Goal of the exercise
Repeat every line of the data exactly; no picture belongs in the copy.

Source material

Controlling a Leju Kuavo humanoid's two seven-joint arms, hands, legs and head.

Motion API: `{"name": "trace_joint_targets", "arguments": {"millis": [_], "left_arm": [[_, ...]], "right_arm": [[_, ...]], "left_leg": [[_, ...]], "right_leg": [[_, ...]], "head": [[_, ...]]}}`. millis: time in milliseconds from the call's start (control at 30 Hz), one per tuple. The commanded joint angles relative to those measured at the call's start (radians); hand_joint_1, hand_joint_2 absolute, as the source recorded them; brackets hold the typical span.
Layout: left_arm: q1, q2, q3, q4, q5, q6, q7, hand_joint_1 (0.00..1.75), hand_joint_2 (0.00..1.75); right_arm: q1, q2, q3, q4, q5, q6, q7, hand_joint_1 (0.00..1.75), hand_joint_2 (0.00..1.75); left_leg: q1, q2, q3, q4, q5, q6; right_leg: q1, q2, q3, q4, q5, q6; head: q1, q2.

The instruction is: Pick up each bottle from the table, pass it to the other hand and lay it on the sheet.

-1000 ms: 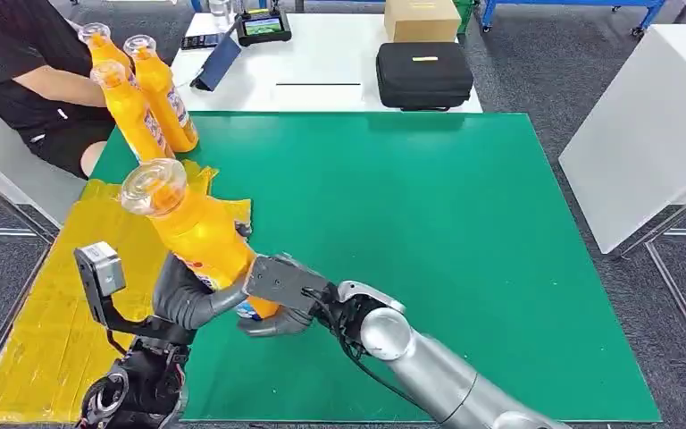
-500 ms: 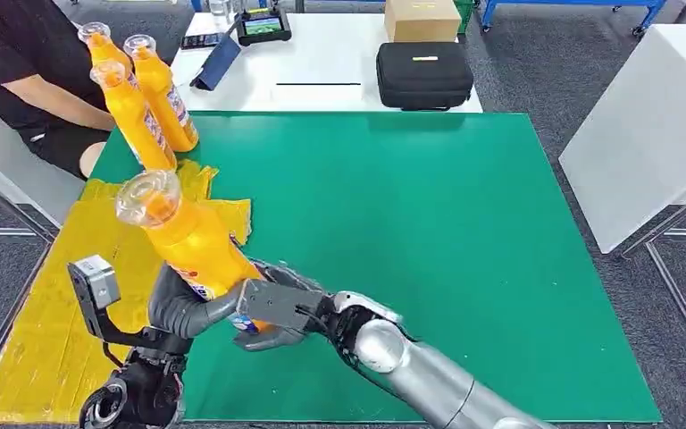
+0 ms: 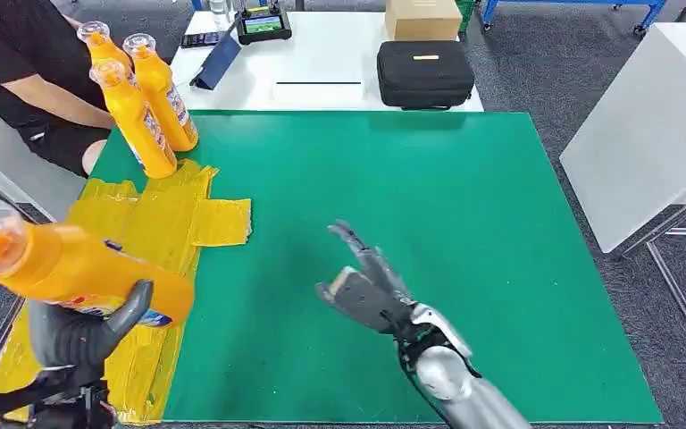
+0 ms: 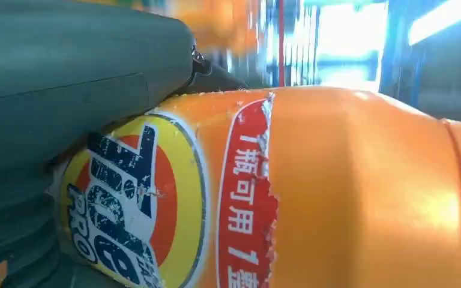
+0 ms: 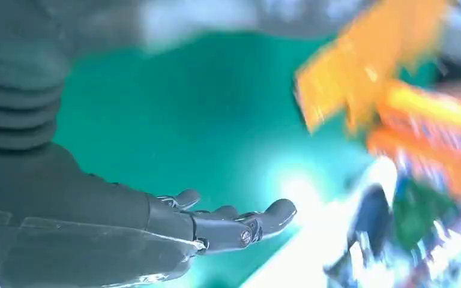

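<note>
Bottle, glossy orange plastic with a clear cap, lies tilted in the left hand above the crinkled yellow sheet. Right hand hovers empty over the green mat, fingers spread. Three bottles, probably alike, stand beyond.

Green matte tabletop in the foreground. Beyond its far edge, a white table carrying a black zippered case, a brown cardboard box and a small device with a lit screen. A second white table stands to the right. Grey carpeted floor surrounds the furniture; blue metal frame legs at the far edge.
</note>
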Motion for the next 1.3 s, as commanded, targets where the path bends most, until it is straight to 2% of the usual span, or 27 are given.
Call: {"name": "trace_joint_targets", "arguments": {"millis": [33, 67, 133, 200, 300, 400, 500, 600, 800, 833, 900, 1100, 1133, 1167, 1233, 1300], "left_arm": [[0.110, -0.045, 0.127, -0.020, -0.158, 0.057, -0.033, 1.75, 1.75], [0.106, -0.047, 0.124, -0.014, -0.160, 0.059, -0.033, 1.75, 1.75], [0.093, 0.001, 0.110, 0.043, -0.510, 0.166, 0.011, 1.75, 1.75], [0.074, 0.036, 0.124, 0.114, -0.904, 0.217, 0.108, 1.75, 1.75], [0.028, 0.103, 0.080, 0.225, -1.216, 0.184, 0.260, 1.75, 1.75], [-0.034, 0.161, -0.006, 0.373, -1.292, 0.116, 0.335, 1.75, 1.75], [-0.057, 0.169, -0.027, 0.422, -1.288, 0.135, 0.344, 1.75, 1.75], [-0.122, 0.211, -0.084, 0.511, -1.364, 0.061, 0.407, 1.75, 1.75], [-0.187, 0.211, -0.116, 0.585, -1.354, 0.045, 0.406, 1.75, 1.75], [-0.191, 0.212, -0.121, 0.589, -1.355, 0.044, 0.405, 1.75, 1.75], [-0.210, 0.210, -0.134, 0.610, -1.358, 0.026, 0.402, 1.75, 1.75], [-0.251, 0.201, -0.154, 0.663, -1.378, -0.007, 0.411, 1.73, 1.75], [-0.250, 0.198, -0.154, 0.662, -1.379, -0.012, 0.415, 0.00, 1.75], [-0.249, 0.192, -0.150, 0.664, -1.364, -0.034, 0.424, 0.00, 0.00], [-0.248, 0.178, -0.145, 0.666, -1.290, -0.029, 0.399, 0.00, 0.00], [-0.252, 0.190, -0.161, 0.672, -1.325, -0.044, 0.404, 0.00, 0.00]], "right_arm": [[0.164, -0.067, -0.255, -0.281, -0.038, -0.005, -0.039, 0.00, 0.00], [0.167, -0.067, -0.255, -0.282, -0.039, -0.006, -0.040, 0.00, 0.00], [0.190, -0.072, -0.271, -0.315, -0.081, -0.042, -0.087, 0.00, 0.00], [0.211, -0.087, -0.279, -0.358, -0.099, -0.049, -0.103, 0.00, 0.00], [0.221, -0.095, -0.279, -0.396, -0.101, -0.036, -0.096, 0.00, 0.00], [0.216, -0.090, -0.275, -0.396, -0.100, -0.027, -0.084, 0.00, 0.00], [0.215, -0.089, -0.274, -0.394, -0.099, -0.028, -0.084, 0.00, 0.00], [0.205, -0.086, -0.269, -0.388, -0.103, -0.009, -0.081, 0.00, 0.00], [0.215, -0.083, -0.270, -0.396, -0.100, -0.003, -0.079, 0.00, 0.00], [0.215, -0.083, -0.271, -0.396, -0.100, -0.003, -0.079, 0.00, 0.00], [0.213, -0.085, -0.271, -0.396, -0.101, 0.001, -0.080, 0.00, 0.00], [0.212, -0.086, -0.267, -0.403, -0.102, 0.009, -0.081, 0.00, 0.00], [0.212, -0.086, -0.265, -0.403, -0.102, 0.010, -0.081, 0.00, 0.00], [0.211, -0.086, -0.265, -0.401, -0.101, 0.012, -0.079, 0.00, 0.00], [0.218, -0.085, -0.270, -0.406, -0.099, 0.010, -0.078, 0.00, 0.00], [0.219, -0.087, -0.269, -0.408, -0.098, 0.014, -0.077, 0.00, 0.00]], "left_leg": [[0.000, -0.002, 0.003, 0.000, -0.001, -0.002], [0.000, -0.002, 0.005, 0.000, -0.002, -0.003], [0.000, -0.001, 0.005, 0.000, -0.003, -0.004], [0.000, -0.002, 0.005, -0.001, -0.002, -0.004], [-0.001, -0.004, 0.005, -0.002, -0.001, -0.003], [-0.001, -0.002, 0.006, -0.003, 0.000, -0.002], [-0.001, -0.002, 0.006, -0.003, 0.001, -0.002], [0.001, -0.002, 0.007, -0.002, 0.000, -0.004], [0.000, -0.002, 0.005, -0.002, 0.001, -0.003], [0.001, -0.002, 0.010, -0.002, 0.000, -0.006], [0.000, -0.001, 0.005, -0.002, 0.001, -0.003], [0.000, -0.001, 0.005, -0.001, 0.001, -0.004], [0.000, -0.001, 0.006, -0.001, 0.000, -0.005], [0.000, 0.000, 0.005, -0.001, 0.001, -0.004], [0.000, 0.000, 0.004, -0.001, 0.001, -0.003], [0.001, -0.001, 0.007, -0.001, 0.000, -0.005]], "right_leg": [[0.000, -0.003, 0.003, 0.000, -0.002, 0.001], [0.000, -0.004, 0.006, 0.000, -0.003, 0.001], [0.000, -0.003, 0.005, 0.000, -0.002, 0.000], [0.000, -0.004, 0.005, -0.001, -0.002, 0.000], [-0.001, -0.006, 0.005, -0.001, -0.002, 0.000], [-0.001, -0.004, 0.005, -0.002, -0.001, 0.000], [-0.001, -0.004, 0.005, -0.002, 0.000, 0.000], [0.001, -0.005, 0.006, -0.002, -0.001, 0.000], [0.000, -0.004, 0.005, -0.001, 0.000, 0.000], [0.001, -0.005, 0.010, -0.002, -0.002, 0.000], [0.000, -0.003, 0.005, -0.001, 0.000, 0.000], [0.000, -0.003, 0.005, -0.001, 0.000, 0.000], [0.000, -0.003, 0.006, -0.001, -0.001, 0.000], [0.000, -0.002, 0.004, -0.001, 0.000, 0.000], [0.000, -0.002, 0.004, 0.000, 0.000, 0.000], [0.001, -0.004, 0.007, -0.001, -0.002, 0.000]], "head": [[0.000, 0.000], [0.001, 0.000], [0.000, 0.000], [0.000, 0.000], [0.000, 0.000], [0.000, 0.000], [0.000, 0.000], [0.000, 0.000], [0.000, 0.000], [0.000, 0.000], [0.000, 0.000], [0.000, 0.000], [0.000, 0.000], [0.000, 0.000], [0.000, 0.000], [0.000, 0.000]]}}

The answer
Controlling a Leju Kuavo humanoid's two seven-joint arms, hands, legs and head.

Motion API: `{"name": "trace_joint_targets", "arguments": {"millis": [_], "left_arm": [[_, ...]], "right_arm": [[_, ...]], "left_leg": [[_, ...]], "right_leg": [[_, ...]], "head": [[_, ...]]}}`. millis: time in milliseconds from the call's start (control at 30 Hz), one per tuple. The commanded joint angles relative to those measured at the call's start (radians); hand_joint_1, hand_joint_2 absolute, as the source recorded them; brackets hold the typical span.
Layout: left_arm: q1, q2, q3, q4, q5, q6, q7, hand_joint_1 (0.00..1.75), hand_joint_2 (0.00..1.75); right_arm: q1, q2, q3, q4, q5, q6, q7, hand_joint_1 (0.00..1.75), hand_joint_2 (0.00..1.75); left_leg: q1, q2, q3, q4, q5, q6; right_leg: q1, q2, q3, q4, q5, q6; head: q1, q2.

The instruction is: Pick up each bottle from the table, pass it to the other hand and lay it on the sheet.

-1000 ms: 
-500 ms: 
+0 ms: 
+0 ms: 
+0 ms: 

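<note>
Bottle, glossy orange plastic with a clear cap, lies tilted in the left hand above the crinkled yellow sheet. Right hand hovers empty over the green mat, fingers spread. Three bottles, probably alike, stand beyond.

Green matte tabletop in the foreground. Beyond its far edge, a white table carrying a black zippered case, a brown cardboard box and a small device with a lit screen. A second white table stands to the right. Grey carpeted floor surrounds the furniture; blue metal frame legs at the far edge.
</note>
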Motion for the next 1.3 s, as commanded, targets where the path bends most, until it is straight to 2% of the usual span, or 27 are given.
Call: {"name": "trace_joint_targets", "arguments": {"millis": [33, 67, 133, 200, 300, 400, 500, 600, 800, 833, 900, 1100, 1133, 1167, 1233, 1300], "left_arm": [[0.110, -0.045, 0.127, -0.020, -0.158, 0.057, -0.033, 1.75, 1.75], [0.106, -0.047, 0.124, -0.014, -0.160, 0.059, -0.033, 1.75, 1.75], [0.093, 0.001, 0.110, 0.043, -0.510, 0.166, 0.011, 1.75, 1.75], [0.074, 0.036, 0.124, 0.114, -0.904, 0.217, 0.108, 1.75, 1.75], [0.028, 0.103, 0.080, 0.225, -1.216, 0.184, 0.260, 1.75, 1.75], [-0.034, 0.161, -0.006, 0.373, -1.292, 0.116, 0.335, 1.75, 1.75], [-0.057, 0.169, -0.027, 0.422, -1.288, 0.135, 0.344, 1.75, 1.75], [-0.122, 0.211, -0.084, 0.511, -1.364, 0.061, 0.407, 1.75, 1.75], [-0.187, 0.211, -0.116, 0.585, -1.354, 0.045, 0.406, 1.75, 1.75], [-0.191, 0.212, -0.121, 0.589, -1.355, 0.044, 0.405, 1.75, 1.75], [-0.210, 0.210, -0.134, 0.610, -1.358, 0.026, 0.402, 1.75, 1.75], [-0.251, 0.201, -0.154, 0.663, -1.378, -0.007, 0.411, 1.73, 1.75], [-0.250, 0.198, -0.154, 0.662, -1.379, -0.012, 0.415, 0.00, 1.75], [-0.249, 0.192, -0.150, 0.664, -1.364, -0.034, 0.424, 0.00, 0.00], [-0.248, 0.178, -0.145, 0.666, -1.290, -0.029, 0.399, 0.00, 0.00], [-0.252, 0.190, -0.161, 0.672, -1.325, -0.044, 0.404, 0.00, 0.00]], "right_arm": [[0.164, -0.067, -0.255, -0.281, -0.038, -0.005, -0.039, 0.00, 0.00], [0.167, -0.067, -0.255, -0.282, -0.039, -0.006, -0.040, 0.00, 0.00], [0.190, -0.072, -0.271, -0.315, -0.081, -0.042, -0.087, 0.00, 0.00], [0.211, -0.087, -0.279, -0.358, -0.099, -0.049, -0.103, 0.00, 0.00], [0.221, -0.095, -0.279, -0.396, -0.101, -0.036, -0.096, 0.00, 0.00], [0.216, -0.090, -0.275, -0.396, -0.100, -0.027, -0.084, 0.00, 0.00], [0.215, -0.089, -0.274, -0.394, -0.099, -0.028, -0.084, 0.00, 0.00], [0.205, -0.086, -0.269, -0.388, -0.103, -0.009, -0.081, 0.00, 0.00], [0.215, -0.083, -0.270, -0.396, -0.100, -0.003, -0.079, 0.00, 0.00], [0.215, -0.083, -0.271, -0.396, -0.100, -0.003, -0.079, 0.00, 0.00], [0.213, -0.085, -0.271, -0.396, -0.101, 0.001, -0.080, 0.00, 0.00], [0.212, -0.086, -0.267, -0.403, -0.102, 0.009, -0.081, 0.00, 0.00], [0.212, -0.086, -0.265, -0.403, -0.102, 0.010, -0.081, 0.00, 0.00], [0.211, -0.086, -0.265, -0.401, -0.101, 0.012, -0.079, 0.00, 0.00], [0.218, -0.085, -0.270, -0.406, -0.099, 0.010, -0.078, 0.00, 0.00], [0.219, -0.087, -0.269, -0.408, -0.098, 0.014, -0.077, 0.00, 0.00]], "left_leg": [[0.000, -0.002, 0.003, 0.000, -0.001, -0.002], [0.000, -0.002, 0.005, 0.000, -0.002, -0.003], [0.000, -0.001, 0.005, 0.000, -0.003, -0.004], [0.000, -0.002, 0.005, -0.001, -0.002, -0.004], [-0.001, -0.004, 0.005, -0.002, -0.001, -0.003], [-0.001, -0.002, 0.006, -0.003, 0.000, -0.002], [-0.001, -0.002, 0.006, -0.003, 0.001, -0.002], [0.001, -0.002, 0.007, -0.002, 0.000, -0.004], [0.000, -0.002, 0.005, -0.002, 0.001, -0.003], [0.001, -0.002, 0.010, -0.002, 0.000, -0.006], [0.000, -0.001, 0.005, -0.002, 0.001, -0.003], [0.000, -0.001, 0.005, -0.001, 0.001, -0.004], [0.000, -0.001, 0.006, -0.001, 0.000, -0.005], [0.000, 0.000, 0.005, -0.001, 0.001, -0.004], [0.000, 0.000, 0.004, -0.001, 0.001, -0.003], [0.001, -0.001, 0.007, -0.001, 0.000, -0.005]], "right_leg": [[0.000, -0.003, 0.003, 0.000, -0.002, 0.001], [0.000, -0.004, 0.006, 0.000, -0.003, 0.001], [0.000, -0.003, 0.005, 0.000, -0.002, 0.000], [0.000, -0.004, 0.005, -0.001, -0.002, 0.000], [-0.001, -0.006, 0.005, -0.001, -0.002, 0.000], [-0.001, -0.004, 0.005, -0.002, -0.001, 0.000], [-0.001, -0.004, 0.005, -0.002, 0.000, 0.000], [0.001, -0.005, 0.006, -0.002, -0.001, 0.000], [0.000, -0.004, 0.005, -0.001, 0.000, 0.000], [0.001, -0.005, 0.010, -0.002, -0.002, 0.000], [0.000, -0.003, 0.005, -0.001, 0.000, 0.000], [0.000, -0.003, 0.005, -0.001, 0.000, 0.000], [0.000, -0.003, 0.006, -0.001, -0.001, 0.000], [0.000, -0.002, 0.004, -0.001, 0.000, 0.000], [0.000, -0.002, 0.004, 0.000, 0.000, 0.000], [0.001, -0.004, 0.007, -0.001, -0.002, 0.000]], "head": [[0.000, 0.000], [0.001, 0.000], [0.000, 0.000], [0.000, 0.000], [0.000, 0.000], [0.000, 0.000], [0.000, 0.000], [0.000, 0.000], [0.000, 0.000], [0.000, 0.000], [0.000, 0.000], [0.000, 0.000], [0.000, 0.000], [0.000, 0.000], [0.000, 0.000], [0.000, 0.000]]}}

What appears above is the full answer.